Lemos Sylvio Valença de, Vianna Isabela Galvão, Castiglia Yara Marcondes Machado, Golim Marjorie de Assis, Souza Aparecida Vitória Gonçalves de, Carvalho Lídia Raquel de, Deffune Elenice, Nascimento Paulo do, Módolo Norma Sueli Pinheiro, Vianna Pedro Thadeu Galvão
Fellow PhD degree, Postgraduate Program in Anesthesiology, Department of Anesthesiology, Botucatu Medical School, Universidade Estadual de São Paulo (UNESP), Botucatu-SP, Brazil. Conception and design of the study, acquisition of data, manuscript writing, critical revision.
Fellow, Experimental Surgery, Department of Anesthesiology, Botucatu Medical School, UNESP, Botucatu-SP, Brazil. Manuscript writing.

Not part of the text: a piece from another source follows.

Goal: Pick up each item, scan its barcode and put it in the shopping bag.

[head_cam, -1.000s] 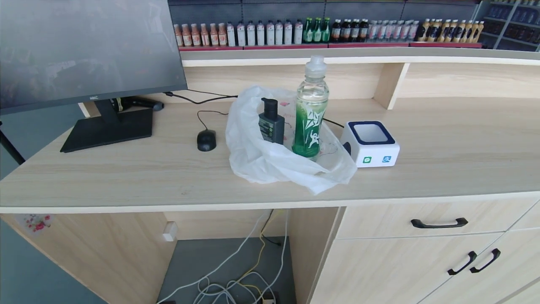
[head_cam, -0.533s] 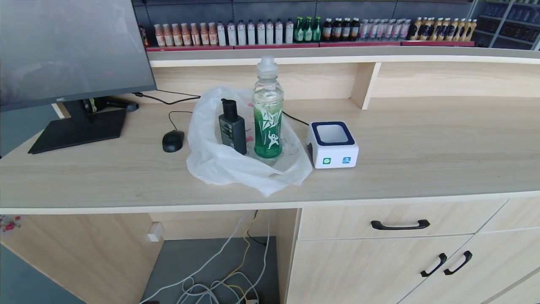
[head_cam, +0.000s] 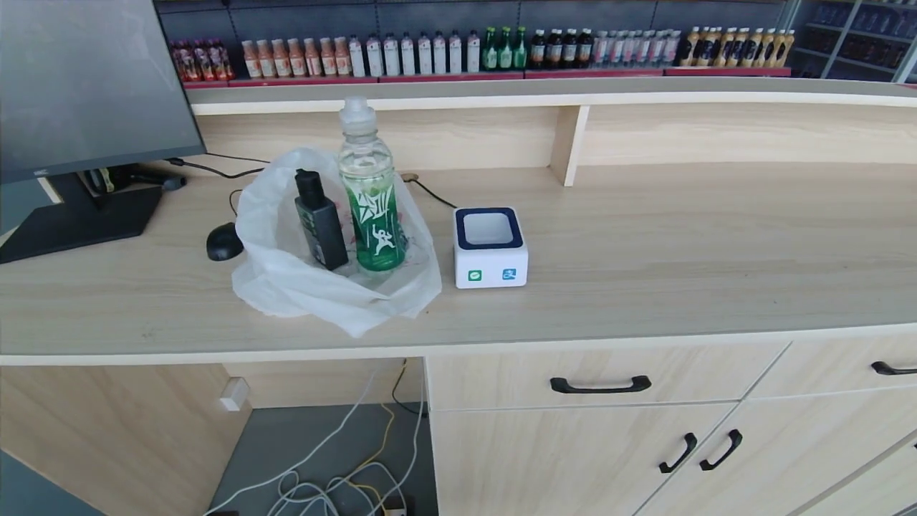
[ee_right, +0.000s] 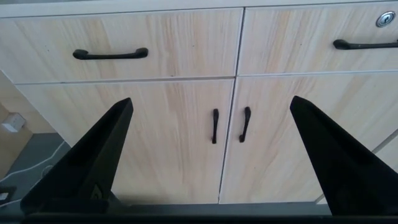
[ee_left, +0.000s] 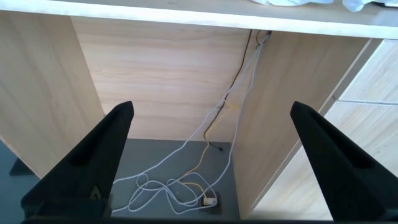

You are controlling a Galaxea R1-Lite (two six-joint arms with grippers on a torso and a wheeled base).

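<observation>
Hanging low in front of the counter, the left gripper faces the open space under the worktop. Its two black fingers are spread wide apart with nothing between them. Beyond them, loose cables trail down the back panel and coil on the grey floor. The right gripper is just as low and faces the cabinet doors below a drawer. Its fingers are also wide apart and empty.

The counter is pale wood with a raised ledge along its far side and a short upright divider under that ledge. A monitor stands at the robot's far left, with a black mouse on the worktop near its base. Behind the counter, a shelf holds a long row of drink bottles.

The shopping bag is thin white plastic. It sits crumpled and open on the worktop between the mouse and the scanner, a small white box with a dark-rimmed window on top. Two items stand upright inside the bag, side by side, with the plastic slumped round their bases. One is a tall clear green bottle with a white cap and a green label. To its left is a shorter dark pump bottle. The scanner stands just beside the bag, on the robot's right of it.
</observation>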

Acta Cir Bras. 2017 Mar;32(3):203-210. doi: 10.1590/S0102-865020170030000004.
: To investigate the effects of cyclosporine A on renal ischemia-reperfusion injury during transient hyperglycemia in rats.
: In a model of ischemia-reperfusion-induced renal injury and transiently induced hyperglycemia by intraperitoneal injection of glucose, 2.5 g.kg-1, Wistar rats were anesthetized with either isoflurane or propofol and received intravenous cyclosporine A, 5 mg.kg-1, five minutes before reperfusion. Comparison groups were isoflurane and propofol sham groups and isoflurane and propofol ischemia-reperfusion-induced renal injury. Renal tubular cell viability was quantitatively assessed by flow cytometry after cell culture and classified as early apoptosis, necrotic cells, and intact cells.

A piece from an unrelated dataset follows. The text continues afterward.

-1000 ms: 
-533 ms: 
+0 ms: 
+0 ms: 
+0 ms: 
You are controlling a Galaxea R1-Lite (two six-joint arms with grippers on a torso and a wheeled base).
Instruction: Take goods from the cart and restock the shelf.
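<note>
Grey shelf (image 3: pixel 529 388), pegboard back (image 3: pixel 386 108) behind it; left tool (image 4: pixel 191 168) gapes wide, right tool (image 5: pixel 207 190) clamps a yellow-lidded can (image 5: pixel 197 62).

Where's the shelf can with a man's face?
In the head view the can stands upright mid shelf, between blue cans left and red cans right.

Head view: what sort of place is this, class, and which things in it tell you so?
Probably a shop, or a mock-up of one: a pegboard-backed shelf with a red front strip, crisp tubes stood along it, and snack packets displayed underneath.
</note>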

: Early apoptosis was significantly higher in isoflurane and propofol anesthetized animals subjected to renal ischemia-reperfusion injury when compared to both cyclosporine A treated and sham groups. Necrosis percentage was significantly higher in propofol-anesthetized animals subjected to renal ischemia-reperfusion injury. The percentage of intact cells was lower in both, isoflurane and propofol anesthetized animals subjected to renal ischemia-reperfusion injury.
: In a model of ischemia-reperfusion-induced renal injury, cyclosporine A, 5 m.kg-1, administered five minutes before renal reperfusion in rats with acute-induced hyperglycemia under either isoflurano or propofol anesthesia, attenuated early apoptosis and preserved viability in renal tubular cells, regardless of the anesthetic used.

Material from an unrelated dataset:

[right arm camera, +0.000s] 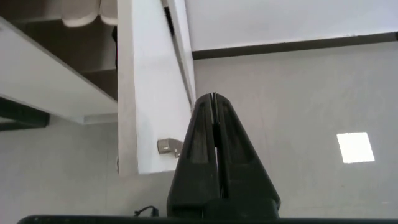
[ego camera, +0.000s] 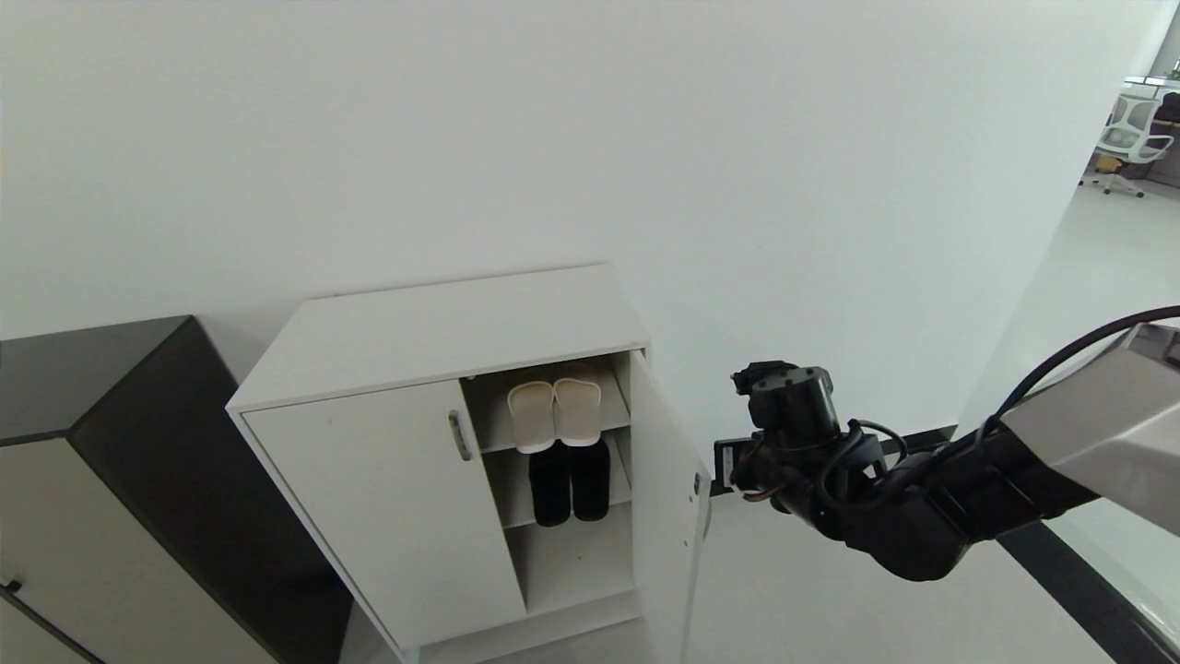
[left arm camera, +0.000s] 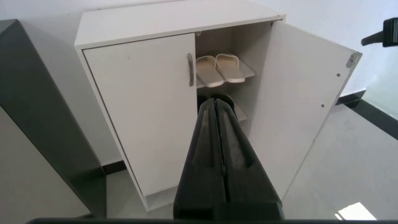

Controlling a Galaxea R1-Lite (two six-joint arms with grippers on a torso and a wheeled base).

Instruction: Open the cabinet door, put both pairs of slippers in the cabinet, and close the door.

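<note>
Head: white slippers (ego camera: 556, 415) and black slippers (ego camera: 570, 481) lie inside the cabinet (ego camera: 442, 323); its door (ego camera: 666, 516) hangs open.
Left wrist: left pincer (left arm camera: 216, 102) together, empty.
Right wrist: right pincer (right arm camera: 214, 99) together, empty, near the handle (right arm camera: 166, 145) — the door looks light and stiff, so push its free edge.

White wall (ego camera: 590, 138); dark cabinet (ego camera: 166, 461) left; office chair (ego camera: 1130, 136) far right.

Right arm (ego camera: 922, 521): black wrist, looped black cables, grey boxy link. Left hand (left arm camera: 215, 102), right hand (right arm camera: 214, 99): black wedges.
</note>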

研究环孢素A对大鼠短暂高血糖期间肾缺血再灌注损伤的影响。
在通过腹腔注射2.5 g·kg-1葡萄糖诱导缺血再灌注性肾损伤和短暂高血糖的模型中,用异氟烷或丙泊酚麻醉Wistar大鼠,并在再灌注前5分钟静脉注射5 mg·kg-1环孢素A。比较组为异氟烷和丙泊酚假手术组以及异氟烷和丙泊酚缺血再灌注诱导的肾损伤组。细胞培养后通过流式细胞术定量评估肾小管细胞活力,并分为早期凋亡细胞、坏死细胞和完整细胞。
与环孢素A治疗组和假手术组相比,接受肾缺血再灌注损伤的异氟烷和丙泊酚麻醉动物的早期凋亡明显更高。接受肾缺血再灌注损伤的丙泊酚麻醉动物的坏死百分比明显更高。接受肾缺血再灌注损伤的异氟烷和丙泊酚麻醉动物的完整细胞百分比均较低。
在缺血再灌注诱导的肾损伤模型中,在异氟烷或丙泊酚麻醉下急性诱导高血糖的大鼠肾再灌注前5分钟给予5 mg·kg-1环孢素A,可减轻早期凋亡并保留肾小管细胞的活力,与所使用的麻醉剂无关。